INSTRUCTIONS TO FOLLOW
Which lines of the listing below contain the word "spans"? Copy each of them.

MATERIAL PROVIDED
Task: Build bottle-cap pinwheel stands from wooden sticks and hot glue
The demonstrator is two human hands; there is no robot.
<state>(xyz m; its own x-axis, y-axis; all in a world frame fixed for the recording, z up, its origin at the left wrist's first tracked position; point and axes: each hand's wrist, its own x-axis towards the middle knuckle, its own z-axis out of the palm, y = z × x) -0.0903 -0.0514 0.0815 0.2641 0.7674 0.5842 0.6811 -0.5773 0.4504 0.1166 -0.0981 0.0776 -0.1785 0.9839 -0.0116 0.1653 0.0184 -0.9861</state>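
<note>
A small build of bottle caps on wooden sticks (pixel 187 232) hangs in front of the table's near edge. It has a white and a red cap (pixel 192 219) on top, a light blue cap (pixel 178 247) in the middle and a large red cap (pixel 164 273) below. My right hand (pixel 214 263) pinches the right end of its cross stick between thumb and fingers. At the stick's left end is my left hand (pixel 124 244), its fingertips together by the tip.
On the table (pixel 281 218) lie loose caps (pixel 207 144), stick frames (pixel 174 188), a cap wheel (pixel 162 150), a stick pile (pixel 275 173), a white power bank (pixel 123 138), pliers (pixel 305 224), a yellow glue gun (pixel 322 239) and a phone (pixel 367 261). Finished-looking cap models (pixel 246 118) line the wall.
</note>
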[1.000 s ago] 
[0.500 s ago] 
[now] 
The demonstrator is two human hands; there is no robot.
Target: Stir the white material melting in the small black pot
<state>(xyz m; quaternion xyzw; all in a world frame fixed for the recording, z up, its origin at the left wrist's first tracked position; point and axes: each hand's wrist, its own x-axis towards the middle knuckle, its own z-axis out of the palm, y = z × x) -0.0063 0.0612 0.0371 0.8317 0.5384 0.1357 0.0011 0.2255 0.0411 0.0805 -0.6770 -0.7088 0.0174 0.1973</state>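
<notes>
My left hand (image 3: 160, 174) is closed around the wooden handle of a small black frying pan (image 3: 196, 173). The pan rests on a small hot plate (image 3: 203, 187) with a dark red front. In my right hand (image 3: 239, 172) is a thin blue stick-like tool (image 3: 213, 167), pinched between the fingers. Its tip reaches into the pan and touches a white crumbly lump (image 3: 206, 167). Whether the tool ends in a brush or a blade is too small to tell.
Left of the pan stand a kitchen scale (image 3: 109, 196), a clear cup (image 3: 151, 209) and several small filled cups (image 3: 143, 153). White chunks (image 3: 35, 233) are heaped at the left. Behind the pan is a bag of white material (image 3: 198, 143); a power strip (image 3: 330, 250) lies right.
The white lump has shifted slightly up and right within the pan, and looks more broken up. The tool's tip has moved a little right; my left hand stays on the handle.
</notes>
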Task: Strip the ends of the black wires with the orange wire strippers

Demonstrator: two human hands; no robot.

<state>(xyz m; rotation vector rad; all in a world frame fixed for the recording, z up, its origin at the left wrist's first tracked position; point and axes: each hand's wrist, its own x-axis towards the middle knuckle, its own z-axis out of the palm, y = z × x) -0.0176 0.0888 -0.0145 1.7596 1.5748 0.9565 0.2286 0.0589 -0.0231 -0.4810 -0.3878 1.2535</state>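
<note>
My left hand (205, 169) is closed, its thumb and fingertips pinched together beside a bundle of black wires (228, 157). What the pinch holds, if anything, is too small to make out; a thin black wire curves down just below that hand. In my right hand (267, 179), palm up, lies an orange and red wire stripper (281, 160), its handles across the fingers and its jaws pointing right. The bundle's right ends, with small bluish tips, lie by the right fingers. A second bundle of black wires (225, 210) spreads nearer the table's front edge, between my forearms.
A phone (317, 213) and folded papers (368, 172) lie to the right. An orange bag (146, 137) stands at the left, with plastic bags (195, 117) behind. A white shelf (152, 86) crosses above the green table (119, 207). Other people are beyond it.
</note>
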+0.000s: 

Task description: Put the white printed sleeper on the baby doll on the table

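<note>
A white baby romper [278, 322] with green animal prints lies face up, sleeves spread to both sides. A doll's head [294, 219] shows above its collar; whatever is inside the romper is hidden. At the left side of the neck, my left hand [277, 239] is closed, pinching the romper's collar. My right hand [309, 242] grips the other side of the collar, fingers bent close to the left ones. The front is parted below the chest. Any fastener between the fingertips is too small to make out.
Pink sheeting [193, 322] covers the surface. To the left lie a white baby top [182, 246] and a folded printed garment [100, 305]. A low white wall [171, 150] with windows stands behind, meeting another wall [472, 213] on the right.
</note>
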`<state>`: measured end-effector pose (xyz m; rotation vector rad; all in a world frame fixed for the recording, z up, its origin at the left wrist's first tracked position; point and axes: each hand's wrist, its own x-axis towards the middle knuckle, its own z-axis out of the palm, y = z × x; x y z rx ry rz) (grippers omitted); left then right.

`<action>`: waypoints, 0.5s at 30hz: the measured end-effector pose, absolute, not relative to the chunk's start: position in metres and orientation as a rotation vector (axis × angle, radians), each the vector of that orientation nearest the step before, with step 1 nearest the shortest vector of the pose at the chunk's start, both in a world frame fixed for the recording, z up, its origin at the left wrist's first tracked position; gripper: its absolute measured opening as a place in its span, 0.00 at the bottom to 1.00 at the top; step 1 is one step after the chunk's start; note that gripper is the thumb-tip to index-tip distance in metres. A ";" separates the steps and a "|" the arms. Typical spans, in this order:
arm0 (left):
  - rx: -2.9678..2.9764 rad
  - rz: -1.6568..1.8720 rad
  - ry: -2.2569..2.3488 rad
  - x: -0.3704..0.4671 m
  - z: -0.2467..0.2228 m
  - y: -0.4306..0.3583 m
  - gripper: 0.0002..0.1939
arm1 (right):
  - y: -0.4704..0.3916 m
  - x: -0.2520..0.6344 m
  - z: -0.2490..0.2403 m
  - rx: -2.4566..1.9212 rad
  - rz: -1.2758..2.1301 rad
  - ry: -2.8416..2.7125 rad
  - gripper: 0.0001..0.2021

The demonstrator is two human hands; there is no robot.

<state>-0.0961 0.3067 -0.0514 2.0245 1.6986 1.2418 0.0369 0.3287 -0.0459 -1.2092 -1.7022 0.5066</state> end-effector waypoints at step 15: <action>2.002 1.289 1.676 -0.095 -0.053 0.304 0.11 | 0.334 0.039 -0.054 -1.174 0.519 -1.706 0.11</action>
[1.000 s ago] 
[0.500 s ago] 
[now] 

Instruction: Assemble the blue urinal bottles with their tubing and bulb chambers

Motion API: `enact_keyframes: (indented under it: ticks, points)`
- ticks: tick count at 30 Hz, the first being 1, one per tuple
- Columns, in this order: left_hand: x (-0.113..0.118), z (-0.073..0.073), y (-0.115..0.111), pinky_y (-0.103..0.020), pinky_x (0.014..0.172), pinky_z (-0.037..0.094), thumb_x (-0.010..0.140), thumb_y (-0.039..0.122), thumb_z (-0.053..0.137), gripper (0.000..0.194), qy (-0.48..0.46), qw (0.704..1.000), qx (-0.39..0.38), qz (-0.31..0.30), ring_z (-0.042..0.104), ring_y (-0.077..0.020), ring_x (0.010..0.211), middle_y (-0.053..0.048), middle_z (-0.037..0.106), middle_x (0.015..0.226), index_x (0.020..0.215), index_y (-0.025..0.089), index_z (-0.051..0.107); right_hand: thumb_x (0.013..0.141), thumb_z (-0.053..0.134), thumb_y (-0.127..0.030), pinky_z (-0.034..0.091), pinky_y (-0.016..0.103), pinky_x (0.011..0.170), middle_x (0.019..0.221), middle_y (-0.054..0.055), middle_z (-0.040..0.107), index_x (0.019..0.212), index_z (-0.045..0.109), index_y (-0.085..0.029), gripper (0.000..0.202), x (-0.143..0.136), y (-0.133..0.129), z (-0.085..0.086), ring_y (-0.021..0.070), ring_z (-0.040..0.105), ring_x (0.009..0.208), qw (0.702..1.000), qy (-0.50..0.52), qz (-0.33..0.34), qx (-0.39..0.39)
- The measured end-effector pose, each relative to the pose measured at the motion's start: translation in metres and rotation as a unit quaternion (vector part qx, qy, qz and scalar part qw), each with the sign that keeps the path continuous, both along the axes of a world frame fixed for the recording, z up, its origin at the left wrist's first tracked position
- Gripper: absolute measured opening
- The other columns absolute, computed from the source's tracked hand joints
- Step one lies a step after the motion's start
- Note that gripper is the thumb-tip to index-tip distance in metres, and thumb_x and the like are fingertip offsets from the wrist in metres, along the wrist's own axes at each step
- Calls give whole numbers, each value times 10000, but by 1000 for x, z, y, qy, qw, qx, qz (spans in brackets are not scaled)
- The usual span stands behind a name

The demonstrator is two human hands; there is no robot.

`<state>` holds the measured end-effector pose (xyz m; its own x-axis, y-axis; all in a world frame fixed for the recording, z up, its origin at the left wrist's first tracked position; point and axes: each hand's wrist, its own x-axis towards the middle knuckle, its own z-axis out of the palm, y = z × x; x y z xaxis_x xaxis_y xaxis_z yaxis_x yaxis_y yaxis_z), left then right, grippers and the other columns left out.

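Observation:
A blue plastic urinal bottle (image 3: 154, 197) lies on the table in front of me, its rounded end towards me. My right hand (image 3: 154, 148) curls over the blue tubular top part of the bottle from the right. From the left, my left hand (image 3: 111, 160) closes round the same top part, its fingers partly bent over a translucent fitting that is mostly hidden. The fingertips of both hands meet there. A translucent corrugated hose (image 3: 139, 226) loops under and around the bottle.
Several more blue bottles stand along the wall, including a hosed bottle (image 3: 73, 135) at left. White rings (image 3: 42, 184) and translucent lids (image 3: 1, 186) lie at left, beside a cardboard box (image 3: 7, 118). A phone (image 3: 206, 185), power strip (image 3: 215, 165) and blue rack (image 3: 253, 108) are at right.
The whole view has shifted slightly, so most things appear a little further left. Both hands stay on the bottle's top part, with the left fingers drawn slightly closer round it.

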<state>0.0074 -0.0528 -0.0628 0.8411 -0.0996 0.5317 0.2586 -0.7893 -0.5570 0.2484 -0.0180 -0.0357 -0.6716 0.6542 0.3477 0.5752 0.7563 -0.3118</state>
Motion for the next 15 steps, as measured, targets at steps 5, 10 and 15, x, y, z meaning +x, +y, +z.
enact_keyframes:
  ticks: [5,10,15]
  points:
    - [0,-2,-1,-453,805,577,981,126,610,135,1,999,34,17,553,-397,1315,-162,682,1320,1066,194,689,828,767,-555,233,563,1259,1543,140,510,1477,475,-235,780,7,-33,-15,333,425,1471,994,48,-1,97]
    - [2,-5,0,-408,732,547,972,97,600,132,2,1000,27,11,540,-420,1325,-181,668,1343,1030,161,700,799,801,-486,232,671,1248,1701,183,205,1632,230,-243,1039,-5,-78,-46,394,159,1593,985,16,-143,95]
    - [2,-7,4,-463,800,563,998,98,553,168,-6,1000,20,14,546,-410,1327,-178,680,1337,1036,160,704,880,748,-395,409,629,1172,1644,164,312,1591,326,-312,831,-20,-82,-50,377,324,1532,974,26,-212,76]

OUTPUT FOR THIS EXERCISE
`<action>`: waypoints, 0.5s at 30hz: the measured end-effector pose, absolute, not relative to the chunk's start: position in metres and orientation as a rotation vector (axis × angle, radians), each the vector of that orientation nearest the step before, with step 1 nearest the shortest vector of the pose at the chunk's start, both in a world frame fixed for the recording, z up, its origin at the left wrist's first tracked position; gripper: its absolute measured opening as a place in its span, 0.00 at the bottom to 1.00 at the top; step 1 is one step after the chunk's start; note that gripper is the thumb-tip to index-tip distance in metres. A ";" separates the steps and a "|" the arms. Typical spans, in this order:
- Calls give whole numbers, each value times 10000, but by 1000 for x, z, y, qy, qw, qx, qz (spans in brackets are not scaled)

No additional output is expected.